Reputation: 1134
I'm working on a problem that at the very least seems to require named entity recognition, but I'm not sure how to go farther than the NER parse. What I'm trying to do is parse information (likely from tweets) regarding scheduling of events. So, for example, I'd like to be able to automatically resolve the yes/no answer to the question of "Are The Beatles playing tomorrow?" from short messages like:
"The Beatles cancelled their show tomorrow" or "The Beatles' show is still on tomorrow"
I know NER will get me close as it will identify the band of interest and the time (if it's indicated), but there are many ways to express the concepts I'm interested in, for example:
"The Beatles are on for tomorrow" or "The Beatles won't be playing tomorrow."
How can I go from an NER parsed representation to extracting the information of interest?

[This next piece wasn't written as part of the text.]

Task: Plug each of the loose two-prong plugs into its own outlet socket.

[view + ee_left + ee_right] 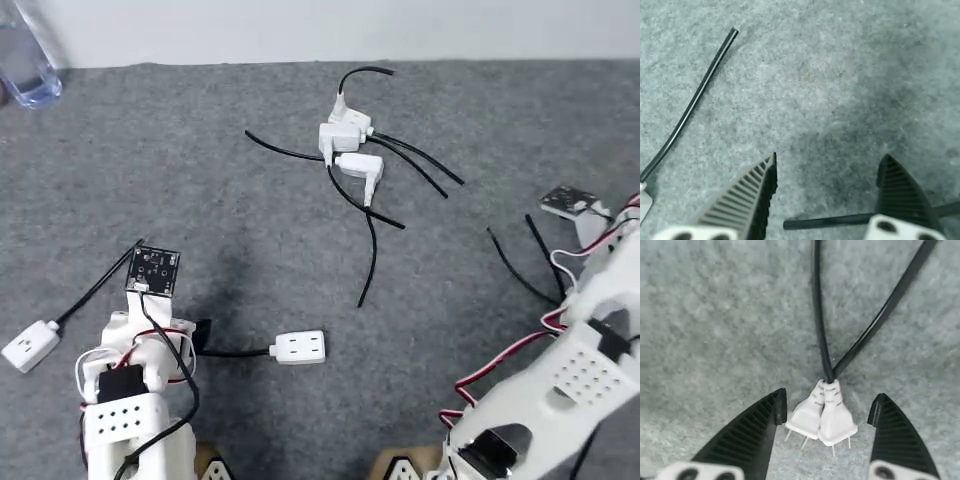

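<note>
Two white two-prong plugs [822,415] lie side by side on the grey carpet, their black cords [820,315] running away from them. My right gripper [831,396] is open, with one finger on each side of the pair and not touching them. My left gripper [830,160] is also open over bare carpet, and a black cord [830,220] crosses between its fingers. In the high view, one white outlet socket [298,347] lies just right of the left arm [135,380]. A second socket [30,345] lies to that arm's left.
A cluster of white plug and socket pieces [348,145] with several black cords sits at the back centre. A clear bottle [25,60] stands at the back left corner. The right arm [560,370] covers the front right. Loose cords [520,265] trail beside it.
</note>
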Controlling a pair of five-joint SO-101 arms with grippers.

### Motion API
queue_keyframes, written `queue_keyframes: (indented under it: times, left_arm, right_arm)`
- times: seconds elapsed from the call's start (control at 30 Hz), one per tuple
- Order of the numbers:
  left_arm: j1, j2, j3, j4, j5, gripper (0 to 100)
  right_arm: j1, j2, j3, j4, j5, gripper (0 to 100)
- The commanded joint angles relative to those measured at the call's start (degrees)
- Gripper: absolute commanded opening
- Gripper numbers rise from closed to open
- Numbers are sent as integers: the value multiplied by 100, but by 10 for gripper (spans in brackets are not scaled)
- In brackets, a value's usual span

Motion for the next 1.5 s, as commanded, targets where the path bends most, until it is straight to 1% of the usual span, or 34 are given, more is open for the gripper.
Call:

Any suggestions would be much appreciated.
Upvotes: 0
Views: 79
Reputation: 4749
I guess you should search by event detection (optionally - in Twitter); maybe, also by question answering systems, if your example with yes/no questions wasn't just an illustration: if you know user needs in advance, this information may increase the quality of the system.

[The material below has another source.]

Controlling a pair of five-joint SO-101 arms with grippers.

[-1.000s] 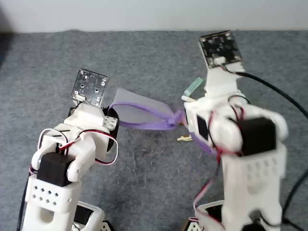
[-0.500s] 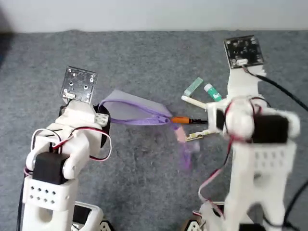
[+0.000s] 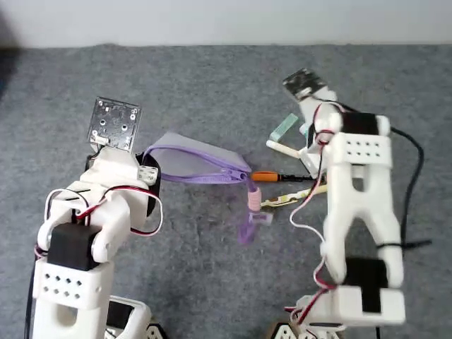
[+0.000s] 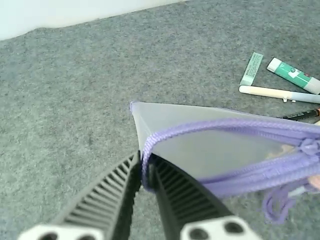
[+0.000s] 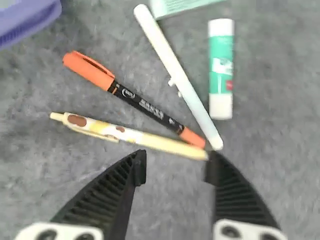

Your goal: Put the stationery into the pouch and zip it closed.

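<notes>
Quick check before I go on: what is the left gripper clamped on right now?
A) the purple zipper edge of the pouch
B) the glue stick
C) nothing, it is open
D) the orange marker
A: in the left wrist view the left gripper is shut on the purple zipper edge at a corner of the pouch, while the orange marker and the glue stick lie loose outside it.

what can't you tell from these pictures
- Inside of the pouch: in the high and left wrist views, its cloudy wall and zip edge hide any contents.
- Green packet: in the right wrist view, cut off by the picture's edge.
- Purple cord: in the high view, blurred.
- Orange marker and patterned pen: in the high view, one end of each passes under the right arm.
</notes>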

For start, there are some papers about event detection in Twitter: here and here.
As a baseline, you can create a list with positive verbs for your domain (to be, to schedule) and negative verbs (to cancel, to delay) - just start from manual list and expand it by synonyms from some dictionary, e.g. WordNet. Also check for negations - again, by presence of pre-specified words ('not' in different forms) in a tweet. Then, if there is a negation, you just invert the meaning.
Since you work with Twitter and most likely there would be just one event mentioned in a tweet, it can work pretty well.
Upvotes: 1